RunDevelopment / refa

A library for finite automata and regular expressions in the context of JS RegExp
MIT License
20 stars 3 forks source link

Anchor (^$) assertion support #11

Open albert-sun opened 3 years ago

albert-sun commented 3 years ago

I'm using your package as part of research and want to collaborate on adding anchor assertion support. From a group of ~835k regexes, approximately 53% were supported for conversion without anchor support and approximately 93% were supported for conversion when excluding those with anchors. Any thoughts on how I would go about implementing anchor (^$) support?

Cheers and great work on the package.

RunDevelopment commented 3 years ago

I'm currently looking into implementing support for lookarounds via RE AST transformations (#9). When finished, refa will have full support for all JS assertions (^$\b\B) as well as limited support for general lookarounds.

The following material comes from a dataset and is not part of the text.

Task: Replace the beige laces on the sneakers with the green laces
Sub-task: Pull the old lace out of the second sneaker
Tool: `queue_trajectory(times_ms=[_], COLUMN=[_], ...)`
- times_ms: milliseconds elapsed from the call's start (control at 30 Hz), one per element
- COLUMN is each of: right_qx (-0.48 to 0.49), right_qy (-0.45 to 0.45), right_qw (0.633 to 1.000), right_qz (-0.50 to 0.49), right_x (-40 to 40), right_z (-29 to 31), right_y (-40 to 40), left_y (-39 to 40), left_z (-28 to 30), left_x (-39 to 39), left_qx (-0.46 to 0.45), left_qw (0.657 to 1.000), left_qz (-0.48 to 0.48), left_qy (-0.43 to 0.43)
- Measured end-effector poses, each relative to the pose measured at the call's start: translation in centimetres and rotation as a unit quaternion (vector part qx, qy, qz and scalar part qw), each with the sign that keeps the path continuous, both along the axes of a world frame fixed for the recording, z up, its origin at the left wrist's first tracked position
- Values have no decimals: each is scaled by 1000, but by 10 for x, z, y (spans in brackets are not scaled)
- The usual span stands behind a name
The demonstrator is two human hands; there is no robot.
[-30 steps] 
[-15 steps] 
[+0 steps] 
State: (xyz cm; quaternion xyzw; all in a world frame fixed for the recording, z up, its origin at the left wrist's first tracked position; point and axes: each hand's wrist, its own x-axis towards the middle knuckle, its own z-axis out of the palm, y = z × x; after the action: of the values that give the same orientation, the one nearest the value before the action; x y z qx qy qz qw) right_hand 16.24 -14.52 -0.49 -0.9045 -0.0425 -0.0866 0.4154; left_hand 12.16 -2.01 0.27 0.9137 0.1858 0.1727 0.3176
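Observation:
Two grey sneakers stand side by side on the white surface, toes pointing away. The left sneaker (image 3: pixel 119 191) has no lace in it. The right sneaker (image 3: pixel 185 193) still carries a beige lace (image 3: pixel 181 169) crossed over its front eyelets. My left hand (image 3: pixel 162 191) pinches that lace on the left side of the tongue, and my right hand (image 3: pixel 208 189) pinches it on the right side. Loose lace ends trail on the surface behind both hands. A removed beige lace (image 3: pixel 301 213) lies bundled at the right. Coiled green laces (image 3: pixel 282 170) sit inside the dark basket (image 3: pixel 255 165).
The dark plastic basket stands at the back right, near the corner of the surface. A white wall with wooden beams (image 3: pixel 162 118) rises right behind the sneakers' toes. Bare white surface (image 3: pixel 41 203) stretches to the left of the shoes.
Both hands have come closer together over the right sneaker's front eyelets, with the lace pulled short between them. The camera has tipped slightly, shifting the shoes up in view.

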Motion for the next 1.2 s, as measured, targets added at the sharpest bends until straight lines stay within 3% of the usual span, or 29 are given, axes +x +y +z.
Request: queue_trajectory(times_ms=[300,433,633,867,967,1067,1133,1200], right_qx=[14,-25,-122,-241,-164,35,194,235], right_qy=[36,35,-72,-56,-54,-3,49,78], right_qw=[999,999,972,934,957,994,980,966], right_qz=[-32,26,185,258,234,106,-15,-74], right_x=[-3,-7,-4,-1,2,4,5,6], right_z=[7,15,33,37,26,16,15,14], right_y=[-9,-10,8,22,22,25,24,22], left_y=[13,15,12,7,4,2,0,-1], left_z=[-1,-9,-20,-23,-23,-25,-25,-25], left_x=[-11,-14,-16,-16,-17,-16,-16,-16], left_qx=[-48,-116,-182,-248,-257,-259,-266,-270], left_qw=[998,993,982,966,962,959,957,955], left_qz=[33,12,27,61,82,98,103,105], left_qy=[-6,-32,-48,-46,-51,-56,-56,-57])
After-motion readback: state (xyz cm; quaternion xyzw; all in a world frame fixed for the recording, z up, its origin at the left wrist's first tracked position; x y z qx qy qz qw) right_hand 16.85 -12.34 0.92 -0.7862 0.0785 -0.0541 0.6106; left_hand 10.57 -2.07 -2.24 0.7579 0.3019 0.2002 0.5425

The main problem is that there is no NFA that can express the regex /^foo$/, so I'll use a little trick. The idea is that I reserve one special character to represent the "outside" of the string - let's call this character %. With this trick, I can rewrite the regex: /^foo$/ -> /(?<=%)foo(?=%)/. Since we might end up with lookarounds that go beyond the consumed characters of the string, the transformation will have two option: Either it will make those lookarounds a part of the pattern (/(?<=%)foo(?=%)/ -> /%foo%/) or it will remove them (/(?<=%)foo(?=%)/ -> /foo/).

Since these two transformation steps are independent of each other, you will also be able to just remove all assertions that go beyond. That alone might be enough for your use case.


Also, may I ask what regex set you use? I currently test refa using Prism's 2.5k regexes but it would be nice to have more to test with.